I know a lot of you feel like Job -- you know? Test my faith, Lord; I didn't mean it that seriously. (Laughter.) But we have an opportunity here -- we have an opportunity to break through a kind of euphoria that's out there about the condition of our economy and let people know what's going on on the farm. We have an opportunity to tie the global financial crisis to what's going on on the farm. We have an opportunity to convince congressmen who come from suburban and urban areas that the welfare, the health, the strength of their citizens' -- their citizens' -- economy rests in lifting the whole American economy and doing the right thing beyond our borders. And they can see it in your stories, in your lives, in your experience -- nothing more fully embodying the best of America than you do.

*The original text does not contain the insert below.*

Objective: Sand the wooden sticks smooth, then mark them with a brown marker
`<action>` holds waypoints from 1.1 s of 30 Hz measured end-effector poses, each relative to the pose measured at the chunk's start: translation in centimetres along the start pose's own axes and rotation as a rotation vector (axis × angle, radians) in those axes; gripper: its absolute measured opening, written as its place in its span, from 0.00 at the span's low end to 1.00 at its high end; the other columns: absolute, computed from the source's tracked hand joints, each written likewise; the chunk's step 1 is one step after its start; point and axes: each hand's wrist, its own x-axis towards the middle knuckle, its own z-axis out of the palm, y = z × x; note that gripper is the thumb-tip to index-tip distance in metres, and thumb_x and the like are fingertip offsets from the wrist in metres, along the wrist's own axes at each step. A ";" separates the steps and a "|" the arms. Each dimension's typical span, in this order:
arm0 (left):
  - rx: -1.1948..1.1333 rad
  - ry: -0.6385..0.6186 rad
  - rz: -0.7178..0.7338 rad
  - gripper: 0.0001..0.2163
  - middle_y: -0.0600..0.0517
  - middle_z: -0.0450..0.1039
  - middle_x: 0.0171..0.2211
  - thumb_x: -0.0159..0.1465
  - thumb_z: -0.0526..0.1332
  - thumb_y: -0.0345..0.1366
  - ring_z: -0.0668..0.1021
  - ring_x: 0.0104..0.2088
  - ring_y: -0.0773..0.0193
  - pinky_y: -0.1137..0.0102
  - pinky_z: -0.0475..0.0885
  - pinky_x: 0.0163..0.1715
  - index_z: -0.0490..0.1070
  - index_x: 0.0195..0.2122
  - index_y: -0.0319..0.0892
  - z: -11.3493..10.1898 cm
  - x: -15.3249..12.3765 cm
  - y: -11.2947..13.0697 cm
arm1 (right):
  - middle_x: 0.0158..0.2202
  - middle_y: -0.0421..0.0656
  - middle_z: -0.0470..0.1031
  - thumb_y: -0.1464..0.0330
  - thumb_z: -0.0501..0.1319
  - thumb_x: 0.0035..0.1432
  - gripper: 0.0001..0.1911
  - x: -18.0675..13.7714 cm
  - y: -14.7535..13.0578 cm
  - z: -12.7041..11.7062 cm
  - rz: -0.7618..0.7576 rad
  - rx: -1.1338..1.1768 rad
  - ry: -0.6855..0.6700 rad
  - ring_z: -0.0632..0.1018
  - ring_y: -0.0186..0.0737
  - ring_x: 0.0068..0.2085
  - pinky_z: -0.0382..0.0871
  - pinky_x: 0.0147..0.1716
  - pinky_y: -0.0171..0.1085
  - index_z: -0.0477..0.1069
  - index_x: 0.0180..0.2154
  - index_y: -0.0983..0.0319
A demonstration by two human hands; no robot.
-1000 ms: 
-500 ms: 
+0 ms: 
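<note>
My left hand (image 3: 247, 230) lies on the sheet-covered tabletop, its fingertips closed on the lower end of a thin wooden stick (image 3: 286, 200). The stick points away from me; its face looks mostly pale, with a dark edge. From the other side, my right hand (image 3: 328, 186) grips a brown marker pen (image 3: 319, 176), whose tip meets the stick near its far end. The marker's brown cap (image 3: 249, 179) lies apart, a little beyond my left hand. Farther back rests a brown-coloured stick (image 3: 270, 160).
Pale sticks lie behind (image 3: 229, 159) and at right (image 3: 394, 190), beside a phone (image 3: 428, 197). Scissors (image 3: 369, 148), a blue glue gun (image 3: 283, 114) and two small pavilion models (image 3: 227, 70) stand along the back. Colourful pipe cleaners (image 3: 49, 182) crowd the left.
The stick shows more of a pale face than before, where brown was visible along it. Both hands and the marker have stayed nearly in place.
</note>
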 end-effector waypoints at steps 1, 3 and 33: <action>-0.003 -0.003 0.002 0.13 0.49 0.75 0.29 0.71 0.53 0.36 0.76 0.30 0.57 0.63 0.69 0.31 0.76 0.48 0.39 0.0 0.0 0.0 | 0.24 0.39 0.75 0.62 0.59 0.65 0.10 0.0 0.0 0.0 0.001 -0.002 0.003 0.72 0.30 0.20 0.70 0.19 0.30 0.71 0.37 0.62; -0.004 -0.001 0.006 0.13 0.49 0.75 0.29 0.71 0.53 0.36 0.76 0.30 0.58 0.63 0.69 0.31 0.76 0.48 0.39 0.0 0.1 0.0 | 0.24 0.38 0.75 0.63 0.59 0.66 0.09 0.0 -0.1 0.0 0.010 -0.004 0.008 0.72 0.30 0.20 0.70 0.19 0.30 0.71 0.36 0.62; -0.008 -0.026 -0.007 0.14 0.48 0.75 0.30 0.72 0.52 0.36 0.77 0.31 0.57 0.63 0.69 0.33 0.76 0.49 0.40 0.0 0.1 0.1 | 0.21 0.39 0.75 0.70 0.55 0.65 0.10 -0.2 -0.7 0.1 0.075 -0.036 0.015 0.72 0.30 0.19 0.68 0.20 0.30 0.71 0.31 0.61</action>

So let me say -- I don't know how else to say this: There is suffering on the farm. There is agony on the farm. This is a horrible affront to everything we have worked so hard to achieve to lift the economy for all Americans. And we cannot afford to walk away from this session of Congress -- I don't care if there is an election; I don't care what else is happening -- we can't afford to walk away until we do something to stave off the failure of thousands of productive family farms in America. We cannot do it. (Applause.)

Now, let me leave you with one beautiful quote. Franklin Roosevelt once said that American farmers -- and I quote -- "are the source from which the reservoirs of our nation's strength are constantly renewed." For six years I have worked to renew America. We're a lot better off in virtually every way than we were six years ago. But we cannot walk across that bridge into the 21st century -- we cannot truly renew our country if we leave our family farmers behind.

So let's go up to the Hill and tell everybody that we all want to saddle up and go together. Thank you and God bless you. (Applause.)